Lundi 8 juillet, la Grand’Chambre de la Cour de cassation lourdement décorée peine à accueillir la totalité du public venu assister à cette audience. Avocats, juristes et journalistes spécialisés en droit social… nombreux sont les professionnels venus y assister, considérant manifestement que cette affaire est importante. Toute l’histoire commence à la fin du mois de septembre 2017, lorsque le législateur fixe un barème s’imposant à l’ensemble des juridictions prud’homales, pour le prononcé des dommages et intérêts versés aux salariés en cas de licenciement sans cause réelle et sérieuse(1). De Troyes à Lyon en passant par Paris, de nombreux conseils de prud’hommes ont cependant écarté l’application de ce barème, l’estimant contraire, d’une part, à l’article 10 de la convention n° 158 de l’Organisation internationale du travail et, d’autre part, à l’article 24 de la Charte sociale européenne. Ils remplissent ainsi leur rôle de contrôleur de la conformité des textes aux engagements internationaux de la France.
Un contrôleur peut être trop zélé ? En tout cas, le pouvoir exécutif tente de contre-attaquer en publiant une circulaire demandant aux magistrats de faire appliquer systématiquement le barème. En avril, les conseils de prud’hommes de Louviers et de Toulouse saisissent la Cour de cassation.

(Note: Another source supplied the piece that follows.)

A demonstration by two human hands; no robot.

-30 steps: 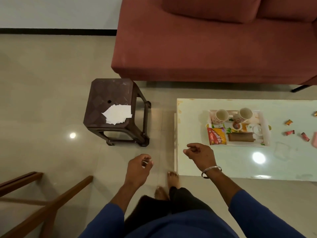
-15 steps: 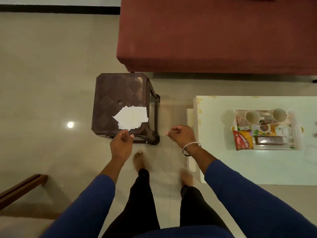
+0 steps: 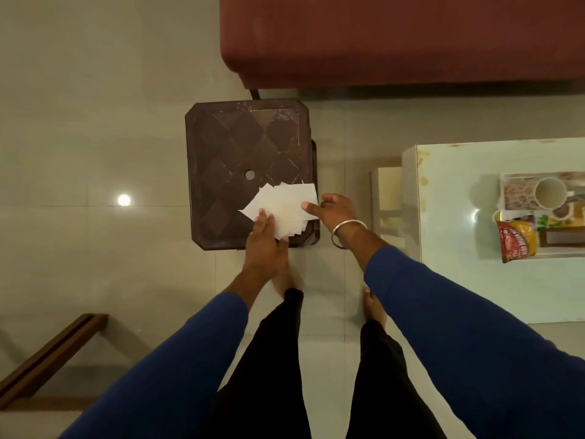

La plus haute juridiction de l’ordre judiciaire français est ainsi sollicitée pour rendre un avis sur la question, ce qui devrait définitivement clore le débat. L’usage du conditionnel est en effet de mise. La première question qui se pose est de savoir si la Cour de cassation va accepter, avant même de se prononcer sur le fond, d’opérer un contrôle de conventionnalité d’un texte législatif dans le cadre de la procédure pour avis. Jusque-là, elle a en effet toujours refusé de le faire.
Ce faisant, la grande majorité des débats a bien porté sur le fond de l’affaire et en particulier sur l’étendue de la réparation du préjudice. Me Manuela Grévy, avocate du Syndicat des avocats de France et de la CFDT estime que le barème est « contraire au principe de réparation intégrale du préjudice », principe qui, selon elle, est posé par l’article 24 de la Charte sociale européenne. « Compenser le préjudice veut dire “réparation intégrale”. Et cette réparation doit être en rapport avec l’objet de la notion de “sans cause réelle et sérieuse”. La durée moyenne de chômage d’une femme de 51 ans est de 700 jours, et le barème prévoit quatre mois d’indemnité pour ces femmes qui n’ont que trois ans d’ancienneté. C’est une injure ! », s’exclame l’avocate.
« Il faut faire très attention sur la notion de réparation intégrale, rétorque Me François Pinatel, intervenant pour la société Sanofi et Avosial, le syndicat d’avocats d’entreprise en droit social. Ce principe n’est pas visé dans les conventions, il n’existe qu’en France. La vraie question est : comment la notion de “réparation adéquate”, énoncée stricto sensu dans cet article 24, est-elle définie ? » L’avocat extrait trois critères d’une décision du Comité européen des droits sociaux du 8 décembre 2016(2) : l’indemnité doit être suffisante, elle doit revêtir un effet dissuasif et des voies alternatives de réparation doivent exister. Et pour l’avocat, le barème « Macron » remplit toutes ces conditions. C’est aussi semble-t-il, l’avis de l’avocate générale : « Le système de sanction du licenciement français ne conduit pas à une réparation manifestement inadaptée », conclut-elle en maniant la litote.
L’avis de la Cour sera rendu le 17 juillet.
(1) Code du travail, art. L. 1235-3.
(2) CEDS, 8 décembre 2016, n° 106/2014, Finnish Society of Social Rights c/ Finlande. Le comité avait ici censuré la loi finlandaise fixant un plafond d’indemnisation.